=== Task item ===
The entire listing below is to be transcribed without a single slip.

** Data follows **

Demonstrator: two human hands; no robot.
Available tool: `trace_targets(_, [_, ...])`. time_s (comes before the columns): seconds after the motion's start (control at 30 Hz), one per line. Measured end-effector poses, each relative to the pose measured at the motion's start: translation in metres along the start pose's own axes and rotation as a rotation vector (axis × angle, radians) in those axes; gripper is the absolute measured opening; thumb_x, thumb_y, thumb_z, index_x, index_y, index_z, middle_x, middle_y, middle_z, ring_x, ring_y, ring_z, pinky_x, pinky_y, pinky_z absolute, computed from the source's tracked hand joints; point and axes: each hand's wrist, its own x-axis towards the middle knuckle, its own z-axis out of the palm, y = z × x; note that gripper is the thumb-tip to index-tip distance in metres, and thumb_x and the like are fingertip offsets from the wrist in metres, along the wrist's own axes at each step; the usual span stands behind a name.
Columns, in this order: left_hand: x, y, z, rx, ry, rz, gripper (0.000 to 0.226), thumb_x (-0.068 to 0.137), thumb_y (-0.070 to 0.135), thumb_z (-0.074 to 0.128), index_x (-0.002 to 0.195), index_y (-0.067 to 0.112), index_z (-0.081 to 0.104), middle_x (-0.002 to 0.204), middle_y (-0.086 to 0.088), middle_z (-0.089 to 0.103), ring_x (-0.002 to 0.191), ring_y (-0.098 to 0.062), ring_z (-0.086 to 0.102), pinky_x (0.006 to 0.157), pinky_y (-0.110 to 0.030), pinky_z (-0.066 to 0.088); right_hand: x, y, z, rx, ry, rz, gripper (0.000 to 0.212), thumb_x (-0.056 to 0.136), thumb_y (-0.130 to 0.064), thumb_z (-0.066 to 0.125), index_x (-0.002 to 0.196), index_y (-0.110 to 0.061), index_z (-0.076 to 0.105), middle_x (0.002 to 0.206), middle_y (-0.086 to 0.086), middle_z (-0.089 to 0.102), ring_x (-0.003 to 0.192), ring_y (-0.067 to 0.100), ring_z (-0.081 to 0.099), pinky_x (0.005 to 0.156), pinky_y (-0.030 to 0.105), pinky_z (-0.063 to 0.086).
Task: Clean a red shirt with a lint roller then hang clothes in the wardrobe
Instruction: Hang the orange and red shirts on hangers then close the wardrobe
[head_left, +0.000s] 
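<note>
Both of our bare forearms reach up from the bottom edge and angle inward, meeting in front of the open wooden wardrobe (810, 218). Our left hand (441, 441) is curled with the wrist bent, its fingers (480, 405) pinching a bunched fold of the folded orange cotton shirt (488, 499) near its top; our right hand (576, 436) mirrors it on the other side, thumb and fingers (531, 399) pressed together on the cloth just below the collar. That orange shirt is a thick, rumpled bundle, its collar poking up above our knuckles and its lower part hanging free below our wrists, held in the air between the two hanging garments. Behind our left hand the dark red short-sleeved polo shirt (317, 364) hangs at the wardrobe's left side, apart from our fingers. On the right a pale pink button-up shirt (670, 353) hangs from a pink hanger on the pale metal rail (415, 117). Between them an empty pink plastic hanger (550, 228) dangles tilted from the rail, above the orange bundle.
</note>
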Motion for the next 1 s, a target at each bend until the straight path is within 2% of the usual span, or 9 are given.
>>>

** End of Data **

=== Your response ===
Demonstrator: two human hands; no robot.
Available tool: `trace_targets(_, [_, ...])`. time_s (comes before the columns): seconds after the motion's start (control at 30 Hz), one per line. Measured end-effector poses, each relative to the pose measured at the motion's start: translation in metres along the start pose's own axes and rotation as a rotation vector (axis × angle, radians) in those axes; gripper is the absolute measured opening; thumb_x, thumb_y, thumb_z, index_x, index_y, index_z, middle_x, middle_y, middle_z, ring_x, ring_y, ring_z, pinky_x, pinky_y, pinky_z absolute, computed from the source's tracked hand joints; point and axes: each hand's wrist, its own x-axis towards the middle knuckle, its own z-axis out of the palm, y = z × x; note that gripper is the thumb-tip to index-tip distance in metres, and thumb_x and the like are fingertip offsets from the wrist in metres, along the wrist's own axes at each step; the usual span stands behind a name.
Columns, in this order: left_hand: x, y, z, rx, ry, rz, gripper (0.000 to 0.226), thumb_x (-0.068 to 0.137), thumb_y (-0.070 to 0.135), thumb_z (-0.074 to 0.128), index_x (-0.002 to 0.195), index_y (-0.067 to 0.112), index_z (-0.081 to 0.104), middle_x (-0.002 to 0.204), middle_y (-0.086 to 0.088), middle_z (-0.089 to 0.103), ring_x (-0.002 to 0.191), ring_y (-0.098 to 0.062), ring_z (-0.086 to 0.102), pinky_x (0.006 to 0.157), pinky_y (-0.110 to 0.030), pinky_z (-0.066 to 0.088); right_hand: x, y, z, rx, ry, rz, gripper (0.000 to 0.212), thumb_x (-0.056 to 0.136), thumb_y (-0.130 to 0.064), thumb_z (-0.066 to 0.125), index_x (-0.002 to 0.196), index_y (-0.110 to 0.061), index_z (-0.076 to 0.105), middle_x (0.002 to 0.206), middle_y (-0.086 to 0.086), middle_z (-0.089 to 0.102), ring_x (-0.003 to 0.192), ring_y (-0.067 to 0.100), ring_z (-0.081 to 0.099), pinky_x (0.005 to 0.156), pinky_y (-0.030 to 0.105), pinky_z (-0.063 to 0.086).
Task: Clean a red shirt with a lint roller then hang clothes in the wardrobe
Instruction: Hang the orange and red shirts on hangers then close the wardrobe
[head_left, +0.000s] 
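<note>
Both of our bare forearms reach up from the bottom edge and angle inward, meeting in front of the open wooden wardrobe (810, 218). Our left hand (441, 441) is curled with the wrist bent, its fingers (480, 405) pinching a bunched fold of the folded orange cotton shirt (488, 499) near its top; our right hand (576, 436) mirrors it on the other side, thumb and fingers (531, 399) pressed together on the cloth just below the collar. That orange shirt is a thick, rumpled bundle, its collar poking up above our knuckles and its lower part hanging free below our wrists, held in the air between the two hanging garments. Behind our left hand the dark red short-sleeved polo shirt (317, 364) hangs at the wardrobe's left side, apart from our fingers. On the right a pale pink button-up shirt (670, 353) hangs from a pink hanger on the pale metal rail (415, 117). Between them an empty pink plastic hanger (550, 228) dangles tilted from the rail, above the orange bundle.
</note>
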Motion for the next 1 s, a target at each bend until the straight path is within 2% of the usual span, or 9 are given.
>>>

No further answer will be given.